MONICA Monica – racconta Giovanni Tizian su l’Espresso – si era innamorata di suo marito nel 2006 e con lui ha avuto due figli. Ma non sapeva, in realtà, chi fosse quell’uomo che aveva accanto e che ben presto si era trasformato in un violento e possessivo padrone che l’aveva costretta a smettere di lavorare. «Ha voluto che smettessi di lavorare, mi diceva che non era necessario. E in effetti di soldi ne giravano molti, ma lui era molto tirchio. Gli avevo chiesto da dove venisse quel denaro, ma mi rispondeva “conta e non fare domande”», è la testimonianza di Monica. La giovane moglie era diventata cosa della famiglia di ‘ndrangheta: «“La donna deve stare muta”, diceva mio cognato. Una volta mi ha detto: “se non stai buona, ti ammazzo”… a pensarci bene mi avevano reso una serva». Monica ha conosciuto anche il carcere. Poi, un giorno, è stata convocata dal giudice del tribunale dei minorenni di Reggio Calabria, Roberto Di Bella. «Lì, in quella saletta dove il giudice Di Bella mi attendeva, è diventato tutto più chiaro – racconta Monica –. Fuggire, rifugiarmi, tutelare chi amavo più della mia stessa vita». Così il 26 luglio del 2016 Monica lascia la città in cui ha vissuto, Reggio Calabria. Erano le sei del mattino quando la polizia è arrivata a prenderla per portare lei e i suoi figli in aeroporto. La casa della suocera, dove si era trasferita con i figli dopo l’arresto del marito, era vuota, «erano tutti in carcere».
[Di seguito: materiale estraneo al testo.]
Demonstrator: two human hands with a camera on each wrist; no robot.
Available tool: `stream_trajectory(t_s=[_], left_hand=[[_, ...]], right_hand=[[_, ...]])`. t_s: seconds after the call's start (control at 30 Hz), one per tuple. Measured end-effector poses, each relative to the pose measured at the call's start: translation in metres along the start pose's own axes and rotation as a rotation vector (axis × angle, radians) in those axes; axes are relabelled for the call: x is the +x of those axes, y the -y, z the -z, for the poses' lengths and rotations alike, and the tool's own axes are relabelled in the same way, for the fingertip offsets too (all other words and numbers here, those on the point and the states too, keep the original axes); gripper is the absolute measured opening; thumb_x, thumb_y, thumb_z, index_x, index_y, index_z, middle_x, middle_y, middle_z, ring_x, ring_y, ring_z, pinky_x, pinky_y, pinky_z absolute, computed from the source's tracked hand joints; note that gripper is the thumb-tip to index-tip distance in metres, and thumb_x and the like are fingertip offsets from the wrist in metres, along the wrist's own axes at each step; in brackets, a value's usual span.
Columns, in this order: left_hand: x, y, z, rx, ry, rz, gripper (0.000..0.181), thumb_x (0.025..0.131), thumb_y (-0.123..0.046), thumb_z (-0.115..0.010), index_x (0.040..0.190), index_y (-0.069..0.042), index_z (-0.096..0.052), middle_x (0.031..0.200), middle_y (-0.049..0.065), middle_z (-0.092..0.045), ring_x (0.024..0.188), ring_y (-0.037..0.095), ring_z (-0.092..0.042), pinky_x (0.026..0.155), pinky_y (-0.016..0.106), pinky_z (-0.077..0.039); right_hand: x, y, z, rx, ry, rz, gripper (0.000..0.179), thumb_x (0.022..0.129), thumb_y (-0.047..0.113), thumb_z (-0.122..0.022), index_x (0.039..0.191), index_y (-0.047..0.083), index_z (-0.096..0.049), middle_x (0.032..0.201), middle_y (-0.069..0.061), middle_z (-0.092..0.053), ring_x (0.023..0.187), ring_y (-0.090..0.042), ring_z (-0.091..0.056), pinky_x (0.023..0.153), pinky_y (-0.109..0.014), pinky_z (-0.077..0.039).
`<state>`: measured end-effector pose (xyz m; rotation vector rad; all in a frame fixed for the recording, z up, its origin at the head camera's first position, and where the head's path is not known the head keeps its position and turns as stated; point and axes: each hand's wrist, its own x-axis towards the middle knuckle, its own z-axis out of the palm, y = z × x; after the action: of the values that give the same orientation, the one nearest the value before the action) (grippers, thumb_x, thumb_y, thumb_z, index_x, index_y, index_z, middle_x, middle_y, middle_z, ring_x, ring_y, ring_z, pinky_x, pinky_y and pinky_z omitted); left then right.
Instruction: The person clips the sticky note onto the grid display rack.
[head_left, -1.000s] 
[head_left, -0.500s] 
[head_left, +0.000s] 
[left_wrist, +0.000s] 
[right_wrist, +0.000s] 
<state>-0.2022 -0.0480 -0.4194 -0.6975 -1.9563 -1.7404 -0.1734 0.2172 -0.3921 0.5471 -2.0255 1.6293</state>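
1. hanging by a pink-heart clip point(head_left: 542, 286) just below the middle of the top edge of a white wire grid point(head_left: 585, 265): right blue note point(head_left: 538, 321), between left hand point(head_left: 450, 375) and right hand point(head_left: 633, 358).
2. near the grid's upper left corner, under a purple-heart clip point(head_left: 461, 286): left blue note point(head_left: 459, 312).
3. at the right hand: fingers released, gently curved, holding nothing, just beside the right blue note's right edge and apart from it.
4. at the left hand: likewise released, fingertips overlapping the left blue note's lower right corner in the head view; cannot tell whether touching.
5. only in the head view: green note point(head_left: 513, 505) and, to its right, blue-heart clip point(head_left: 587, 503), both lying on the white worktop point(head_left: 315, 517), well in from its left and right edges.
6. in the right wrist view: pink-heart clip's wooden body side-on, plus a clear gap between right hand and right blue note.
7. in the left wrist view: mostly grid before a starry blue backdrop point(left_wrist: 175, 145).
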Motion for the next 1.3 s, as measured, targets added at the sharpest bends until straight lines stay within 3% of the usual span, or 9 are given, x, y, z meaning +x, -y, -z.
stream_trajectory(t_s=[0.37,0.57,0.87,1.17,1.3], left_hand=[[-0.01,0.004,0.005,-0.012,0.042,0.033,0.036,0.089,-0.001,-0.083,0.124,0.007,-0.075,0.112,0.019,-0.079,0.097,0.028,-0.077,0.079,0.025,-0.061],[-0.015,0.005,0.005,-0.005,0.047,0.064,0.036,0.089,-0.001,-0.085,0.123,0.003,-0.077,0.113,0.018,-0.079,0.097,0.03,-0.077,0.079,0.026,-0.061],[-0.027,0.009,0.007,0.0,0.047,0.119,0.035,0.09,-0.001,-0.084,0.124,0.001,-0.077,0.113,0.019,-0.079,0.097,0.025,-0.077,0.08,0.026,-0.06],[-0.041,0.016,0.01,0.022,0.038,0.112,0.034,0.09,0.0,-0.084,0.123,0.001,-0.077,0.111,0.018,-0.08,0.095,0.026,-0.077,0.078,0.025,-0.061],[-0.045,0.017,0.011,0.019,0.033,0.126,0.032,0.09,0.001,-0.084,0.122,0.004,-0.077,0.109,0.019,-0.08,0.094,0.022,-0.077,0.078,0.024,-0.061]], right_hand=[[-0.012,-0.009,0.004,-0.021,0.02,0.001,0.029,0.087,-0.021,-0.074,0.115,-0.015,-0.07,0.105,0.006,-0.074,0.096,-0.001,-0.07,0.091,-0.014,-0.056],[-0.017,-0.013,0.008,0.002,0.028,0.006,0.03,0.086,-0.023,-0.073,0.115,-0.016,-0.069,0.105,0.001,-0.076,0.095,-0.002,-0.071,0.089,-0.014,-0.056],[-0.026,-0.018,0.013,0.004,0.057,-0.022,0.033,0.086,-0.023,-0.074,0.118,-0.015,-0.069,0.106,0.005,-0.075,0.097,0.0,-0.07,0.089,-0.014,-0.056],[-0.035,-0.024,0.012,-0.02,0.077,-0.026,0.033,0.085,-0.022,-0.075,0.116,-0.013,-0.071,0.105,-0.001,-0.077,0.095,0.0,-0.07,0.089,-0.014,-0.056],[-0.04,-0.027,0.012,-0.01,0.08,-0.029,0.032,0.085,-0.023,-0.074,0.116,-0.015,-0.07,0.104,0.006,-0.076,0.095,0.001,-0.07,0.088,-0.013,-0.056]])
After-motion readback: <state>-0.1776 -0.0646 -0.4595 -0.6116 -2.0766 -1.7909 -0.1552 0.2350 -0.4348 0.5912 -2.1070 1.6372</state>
IL MARITO «Vedrà che appena si sparge la voce, molti detenuti faranno la mia stessa scelta». Non solo le donne, le mogli, le figlie di famiglie di ‘ndrangheta si sono affidati al protocollo “Liberi di scegliere”. Dopo avere scontato 23 anni di carcere un uomo di ‘ndrangheta ha contattato il giudice Di Bella, che in passato aveva allontanato i figli e la moglie, una donna che con le sue accuse aveva contribuito alla condanna del marito. È un’altro dei tanti racconti presenti sull’Espresso. «Ho scontato più della metà della mia vita in galera – dice l’uomo al giudice –, non posso più sopportare il peso di una vita così». Una spaccatura col passato alla quale il tribunale ha deciso di dare fiducia. L’uomo si è allontanato da Reggio e ha già trovato un lavoro. Secondo chi ha seguito il caso, non ha mai smesso di amare sua moglie.